1. PyTorch Foundations

Every major tool you’ve touched this week — AlphaFold2, ESMFold, RFdiffusion, Chai-1, Boltz-2, DiffDock — is built on PyTorch. When you’ve been running colabfold_batch or rfdiffusion inference.output_prefix=..., what’s actually happening under the hood is that PyTorch loads a model checkpoint, moves its weights onto the GPU, runs a forward pass on your input tensors, and returns tensors that get decoded into PDB coordinates.
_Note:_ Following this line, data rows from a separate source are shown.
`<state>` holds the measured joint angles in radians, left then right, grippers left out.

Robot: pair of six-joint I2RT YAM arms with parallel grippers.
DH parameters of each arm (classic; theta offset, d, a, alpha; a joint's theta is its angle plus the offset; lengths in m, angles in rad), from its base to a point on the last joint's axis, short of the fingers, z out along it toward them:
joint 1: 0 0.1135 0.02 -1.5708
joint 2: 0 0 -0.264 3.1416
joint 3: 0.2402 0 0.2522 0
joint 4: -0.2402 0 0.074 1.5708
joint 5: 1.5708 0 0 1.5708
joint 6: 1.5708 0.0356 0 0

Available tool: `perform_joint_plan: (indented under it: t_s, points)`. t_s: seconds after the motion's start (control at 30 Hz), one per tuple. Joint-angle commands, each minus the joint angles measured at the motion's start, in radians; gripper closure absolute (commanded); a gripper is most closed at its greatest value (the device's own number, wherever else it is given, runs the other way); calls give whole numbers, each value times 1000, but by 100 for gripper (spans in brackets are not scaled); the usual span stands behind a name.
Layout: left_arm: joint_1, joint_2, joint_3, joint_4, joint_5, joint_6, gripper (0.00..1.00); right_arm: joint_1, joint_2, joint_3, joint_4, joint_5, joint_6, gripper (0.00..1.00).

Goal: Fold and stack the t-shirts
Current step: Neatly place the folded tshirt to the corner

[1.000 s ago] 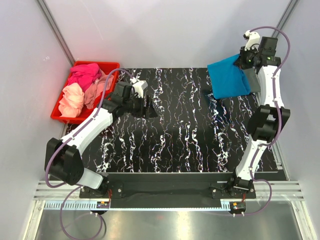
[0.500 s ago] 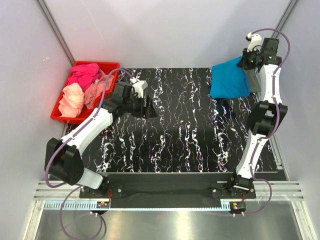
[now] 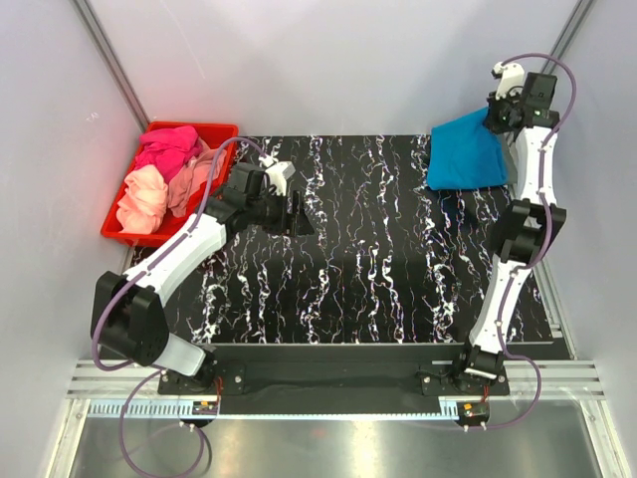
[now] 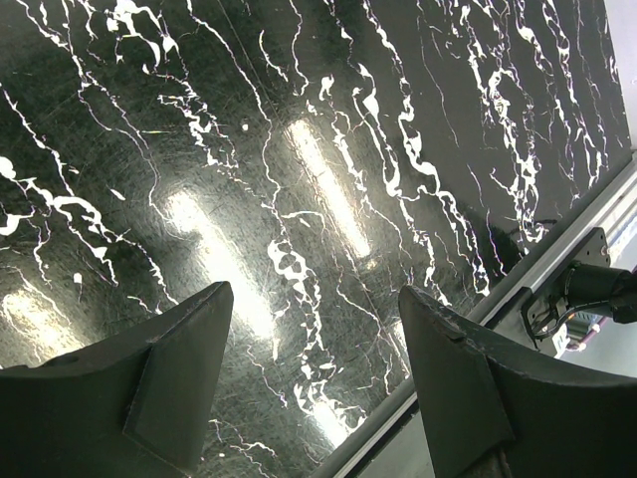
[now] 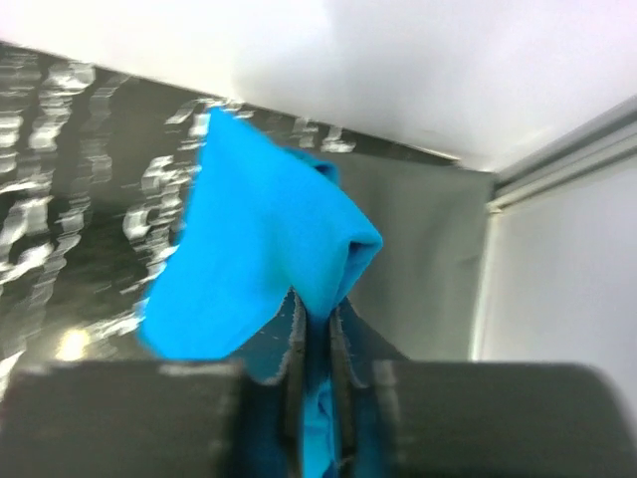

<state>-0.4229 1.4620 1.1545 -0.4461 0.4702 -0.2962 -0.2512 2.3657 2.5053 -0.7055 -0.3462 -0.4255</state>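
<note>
A bright blue t-shirt hangs over the table's far right corner, pinched at one fold by my right gripper. In the right wrist view the jaws stand almost together on the blue t-shirt, right gripper, with a dark grey cloth flat beneath. My left gripper hovers over the left-centre of the table. Its jaws stand wide apart with only marble table between them, left gripper. Hot pink, peach and salmon t-shirts lie crumpled in the bin.
A red plastic bin sits at the table's far left corner. The black marbled table runs between the two arms. White walls with metal posts close in the back and sides. The table's front rail shows in the left wrist view.
My right gripper has carried the blue t-shirt to the right and farther back, over the grey cloth. The left arm has stayed still.
</note>
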Motion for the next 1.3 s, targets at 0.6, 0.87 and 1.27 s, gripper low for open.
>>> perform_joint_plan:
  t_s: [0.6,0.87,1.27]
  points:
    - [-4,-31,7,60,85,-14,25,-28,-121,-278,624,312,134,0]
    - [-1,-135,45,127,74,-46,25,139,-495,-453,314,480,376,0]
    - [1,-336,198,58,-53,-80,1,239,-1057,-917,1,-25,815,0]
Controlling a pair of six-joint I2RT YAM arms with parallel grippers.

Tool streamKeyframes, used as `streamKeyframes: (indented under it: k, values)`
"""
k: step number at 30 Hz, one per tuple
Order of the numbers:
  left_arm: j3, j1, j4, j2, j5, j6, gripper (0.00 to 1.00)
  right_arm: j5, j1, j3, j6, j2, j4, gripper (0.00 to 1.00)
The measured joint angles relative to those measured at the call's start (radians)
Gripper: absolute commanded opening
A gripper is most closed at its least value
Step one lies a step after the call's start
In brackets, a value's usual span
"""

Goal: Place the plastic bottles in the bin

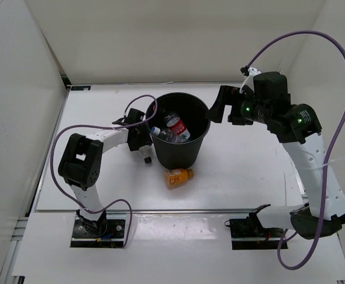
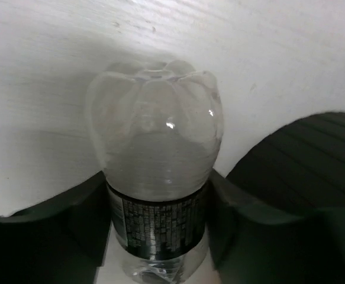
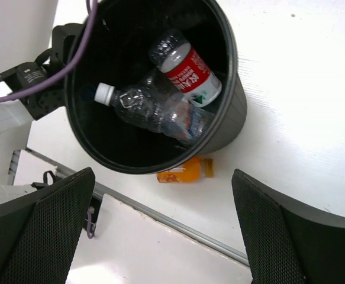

This lesson gives you the minimum mental model you need to understand, debug, and occasionally customize that pipeline.

Live Workshop Session

🎥 Live workshop recording — PyTorch explained: from neural networks to real-world models

📊 View slide deck

Overview

Learning goals

By the end of this lesson you should be able to:

Explain what a PyTorch tensor is and how it differs from a NumPy array.
Explain what autograd does and why it makes deep learning practical.
Recognize the standard PyTorch training/inference loop in any model’s codebase.
Move tensors between CPU and GPU (.to(device)) and reason about when that transfer costs you.
Load a pretrained checkpoint and run a forward pass — the core pattern behind every tool this week.

What PyTorch Actually Is

PyTorch is a numerical computing library with two features that make modern deep learning practical. The first is the tensor — a multi-dimensional array that looks and feels like a NumPy ndarray, but can live on a GPU and dispatch operations to thousands of cores in parallel. The second is autograd — every operation on a tensor is recorded on a dynamic computation graph, and calling .backward() on any scalar result walks that graph to compute gradients with respect to every input tensor that asked for them. Those two features, plus a Python-native API, are the entire reason researchers can prototype a new model like RFdiffusion in weeks instead of the months it would have taken in TensorFlow 1.x or pure CUDA.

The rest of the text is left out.